**GOAL OF THE EXERCISE**
Scan the records below for the line containing "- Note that" and the line containing "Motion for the". Copy both, plus every line between, exactly.

DATA FOR REVIEW START

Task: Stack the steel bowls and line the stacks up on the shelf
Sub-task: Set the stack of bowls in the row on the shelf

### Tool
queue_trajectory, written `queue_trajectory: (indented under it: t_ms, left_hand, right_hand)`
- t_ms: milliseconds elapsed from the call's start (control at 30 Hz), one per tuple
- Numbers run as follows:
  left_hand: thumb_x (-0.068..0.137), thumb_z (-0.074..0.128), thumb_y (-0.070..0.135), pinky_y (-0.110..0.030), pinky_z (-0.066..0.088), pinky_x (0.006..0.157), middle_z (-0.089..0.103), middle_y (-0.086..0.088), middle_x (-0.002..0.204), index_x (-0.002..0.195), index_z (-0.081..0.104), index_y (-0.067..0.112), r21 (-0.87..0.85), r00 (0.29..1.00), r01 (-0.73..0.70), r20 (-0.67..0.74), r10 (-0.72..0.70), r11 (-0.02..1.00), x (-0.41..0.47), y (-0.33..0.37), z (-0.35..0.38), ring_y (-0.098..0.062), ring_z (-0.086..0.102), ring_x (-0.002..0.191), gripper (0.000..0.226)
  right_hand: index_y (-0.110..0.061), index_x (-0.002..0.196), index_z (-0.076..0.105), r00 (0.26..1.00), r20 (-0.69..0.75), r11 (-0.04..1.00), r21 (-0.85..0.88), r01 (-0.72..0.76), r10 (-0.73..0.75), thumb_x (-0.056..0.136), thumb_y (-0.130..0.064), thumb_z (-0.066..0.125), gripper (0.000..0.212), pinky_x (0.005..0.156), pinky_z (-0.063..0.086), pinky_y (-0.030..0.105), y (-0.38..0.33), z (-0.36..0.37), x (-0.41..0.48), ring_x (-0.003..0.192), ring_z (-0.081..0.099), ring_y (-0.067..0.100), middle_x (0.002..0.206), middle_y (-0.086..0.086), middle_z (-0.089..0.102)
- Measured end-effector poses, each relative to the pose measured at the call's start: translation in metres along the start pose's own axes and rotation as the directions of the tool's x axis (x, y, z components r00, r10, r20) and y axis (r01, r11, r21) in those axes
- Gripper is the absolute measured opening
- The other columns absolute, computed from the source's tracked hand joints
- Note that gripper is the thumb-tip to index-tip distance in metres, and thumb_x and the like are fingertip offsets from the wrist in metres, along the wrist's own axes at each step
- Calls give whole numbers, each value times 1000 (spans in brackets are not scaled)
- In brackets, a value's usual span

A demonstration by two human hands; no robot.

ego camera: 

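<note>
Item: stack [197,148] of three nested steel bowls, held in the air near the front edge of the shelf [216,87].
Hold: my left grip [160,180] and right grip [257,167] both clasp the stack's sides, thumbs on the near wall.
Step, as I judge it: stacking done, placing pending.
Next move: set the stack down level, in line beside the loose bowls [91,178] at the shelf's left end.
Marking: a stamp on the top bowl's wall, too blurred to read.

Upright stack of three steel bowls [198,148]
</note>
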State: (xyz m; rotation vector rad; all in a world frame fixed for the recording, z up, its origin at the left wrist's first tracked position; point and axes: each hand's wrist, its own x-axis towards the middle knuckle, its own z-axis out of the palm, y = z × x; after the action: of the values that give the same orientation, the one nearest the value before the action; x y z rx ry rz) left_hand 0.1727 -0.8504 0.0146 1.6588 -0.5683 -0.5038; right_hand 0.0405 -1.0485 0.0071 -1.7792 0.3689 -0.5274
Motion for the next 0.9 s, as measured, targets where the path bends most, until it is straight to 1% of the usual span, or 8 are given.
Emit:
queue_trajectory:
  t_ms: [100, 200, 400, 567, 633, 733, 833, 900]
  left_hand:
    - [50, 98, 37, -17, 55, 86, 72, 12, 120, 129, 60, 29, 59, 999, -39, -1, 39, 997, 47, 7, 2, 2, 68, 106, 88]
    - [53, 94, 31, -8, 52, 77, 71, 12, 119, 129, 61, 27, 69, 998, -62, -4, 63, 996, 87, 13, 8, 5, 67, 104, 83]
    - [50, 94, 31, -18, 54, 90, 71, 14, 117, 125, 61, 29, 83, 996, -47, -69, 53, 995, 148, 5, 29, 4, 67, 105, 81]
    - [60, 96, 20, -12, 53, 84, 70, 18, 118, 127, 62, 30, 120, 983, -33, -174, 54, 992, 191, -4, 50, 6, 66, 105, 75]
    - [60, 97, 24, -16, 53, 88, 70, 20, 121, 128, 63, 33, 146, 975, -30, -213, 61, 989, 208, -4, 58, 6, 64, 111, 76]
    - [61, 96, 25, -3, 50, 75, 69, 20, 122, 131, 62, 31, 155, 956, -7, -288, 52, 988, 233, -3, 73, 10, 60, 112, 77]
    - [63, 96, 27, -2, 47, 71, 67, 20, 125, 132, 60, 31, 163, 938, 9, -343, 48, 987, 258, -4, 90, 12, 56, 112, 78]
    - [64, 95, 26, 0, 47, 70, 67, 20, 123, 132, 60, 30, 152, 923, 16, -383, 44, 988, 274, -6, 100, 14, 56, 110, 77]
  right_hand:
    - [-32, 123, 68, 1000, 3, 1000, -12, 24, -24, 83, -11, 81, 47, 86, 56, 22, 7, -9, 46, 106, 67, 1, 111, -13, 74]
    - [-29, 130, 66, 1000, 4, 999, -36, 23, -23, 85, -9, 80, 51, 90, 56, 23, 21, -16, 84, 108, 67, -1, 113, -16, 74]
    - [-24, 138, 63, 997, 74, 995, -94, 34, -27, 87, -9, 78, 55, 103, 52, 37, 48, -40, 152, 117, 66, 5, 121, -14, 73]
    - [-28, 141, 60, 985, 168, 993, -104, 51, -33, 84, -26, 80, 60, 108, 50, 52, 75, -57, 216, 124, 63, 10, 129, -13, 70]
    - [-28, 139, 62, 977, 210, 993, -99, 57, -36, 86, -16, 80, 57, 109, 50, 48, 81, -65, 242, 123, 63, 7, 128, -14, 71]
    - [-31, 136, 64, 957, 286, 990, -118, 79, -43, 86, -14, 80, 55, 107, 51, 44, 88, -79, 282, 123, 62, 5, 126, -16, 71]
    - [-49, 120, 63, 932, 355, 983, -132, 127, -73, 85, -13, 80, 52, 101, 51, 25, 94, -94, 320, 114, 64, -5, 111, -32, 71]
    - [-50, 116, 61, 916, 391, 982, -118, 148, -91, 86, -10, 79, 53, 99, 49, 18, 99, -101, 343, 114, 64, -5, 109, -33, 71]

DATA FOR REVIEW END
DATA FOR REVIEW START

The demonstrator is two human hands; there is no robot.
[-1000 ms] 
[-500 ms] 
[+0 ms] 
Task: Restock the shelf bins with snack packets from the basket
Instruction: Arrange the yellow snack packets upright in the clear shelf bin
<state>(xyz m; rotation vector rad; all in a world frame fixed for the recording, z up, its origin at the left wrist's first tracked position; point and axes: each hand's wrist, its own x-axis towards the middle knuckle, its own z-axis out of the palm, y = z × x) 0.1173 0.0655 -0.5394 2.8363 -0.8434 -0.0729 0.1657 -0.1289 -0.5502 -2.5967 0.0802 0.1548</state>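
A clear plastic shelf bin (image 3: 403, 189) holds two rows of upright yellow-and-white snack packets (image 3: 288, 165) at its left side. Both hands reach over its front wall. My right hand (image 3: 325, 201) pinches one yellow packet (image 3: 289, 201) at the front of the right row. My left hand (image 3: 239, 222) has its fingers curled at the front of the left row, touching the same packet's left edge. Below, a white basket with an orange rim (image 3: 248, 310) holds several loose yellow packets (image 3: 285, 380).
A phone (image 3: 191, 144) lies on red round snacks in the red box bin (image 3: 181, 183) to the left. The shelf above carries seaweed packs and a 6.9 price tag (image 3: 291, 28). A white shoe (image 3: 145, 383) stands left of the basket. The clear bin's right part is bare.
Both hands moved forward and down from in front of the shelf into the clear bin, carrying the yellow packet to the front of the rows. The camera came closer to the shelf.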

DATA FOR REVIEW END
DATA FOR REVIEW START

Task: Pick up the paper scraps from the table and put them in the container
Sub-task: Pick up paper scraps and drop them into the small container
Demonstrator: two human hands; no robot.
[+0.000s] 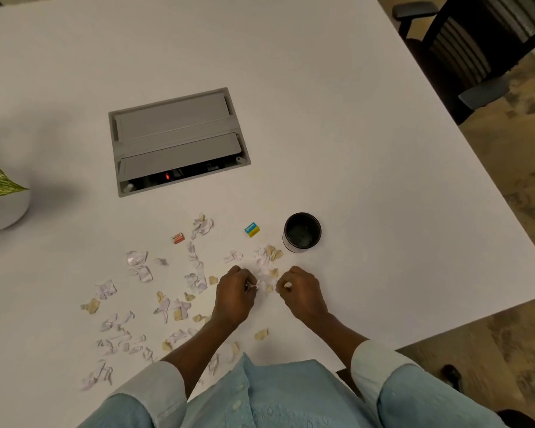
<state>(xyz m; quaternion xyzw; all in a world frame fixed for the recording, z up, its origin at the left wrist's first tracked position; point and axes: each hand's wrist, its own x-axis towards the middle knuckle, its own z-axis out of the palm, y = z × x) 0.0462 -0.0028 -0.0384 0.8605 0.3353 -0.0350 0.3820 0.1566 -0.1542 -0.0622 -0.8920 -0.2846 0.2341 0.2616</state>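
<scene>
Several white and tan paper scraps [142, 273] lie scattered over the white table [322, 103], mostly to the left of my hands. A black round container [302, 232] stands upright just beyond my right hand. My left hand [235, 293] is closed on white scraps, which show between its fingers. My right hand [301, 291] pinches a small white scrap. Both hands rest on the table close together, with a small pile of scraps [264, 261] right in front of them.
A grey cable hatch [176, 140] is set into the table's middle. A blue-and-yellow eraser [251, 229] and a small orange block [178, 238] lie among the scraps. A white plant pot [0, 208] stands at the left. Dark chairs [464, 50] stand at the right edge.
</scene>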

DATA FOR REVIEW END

**ANSWER BOX**
- Note that gripper is the thumb-tip to index-tip distance in metres, and thumb_x and the like are fingertip offsets from the wrist in metres, along the wrist's own axes at each step
- Calls give whole numbers, each value times 1000 (spans in brackets are not scaled)
- In brackets, a value's usual span

A demonstration by two human hands; no robot.

ego camera: 

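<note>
Item: stack [197,148] of three nested steel bowls, held in the air near the front edge of the shelf [216,87].
Hold: my left grip [160,180] and right grip [257,167] both clasp the stack's sides, thumbs on the near wall.
Step, as I judge it: stacking done, placing pending.
Next move: set the stack down level, in line beside the loose bowls [91,178] at the shelf's left end.
Marking: a stamp on the top bowl's wall, too blurred to read.

Upright stack of three steel bowls [198,148]
</note>
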State: (xyz m; rotation vector rad; all in a world frame fixed for the recording, z up, its origin at the left wrist's first tracked position; point and axes: each hand's wrist, its own x-axis towards the middle knuckle, its own z-axis out of the palm, y = z × x; after the action: of the values that give the same orientation, the one nearest the value before the action; x y z rx ry rz) left_hand 0.1727 -0.8504 0.0146 1.6588 -0.5683 -0.5038; right_hand 0.0405 -1.0485 0.0071 -1.7792 0.3689 -0.5274
Motion for the next 0.9 s, as measured, targets where the path bends most, until it is straight to 1% of the usual span, or 8 are given.

The exercise has been completed.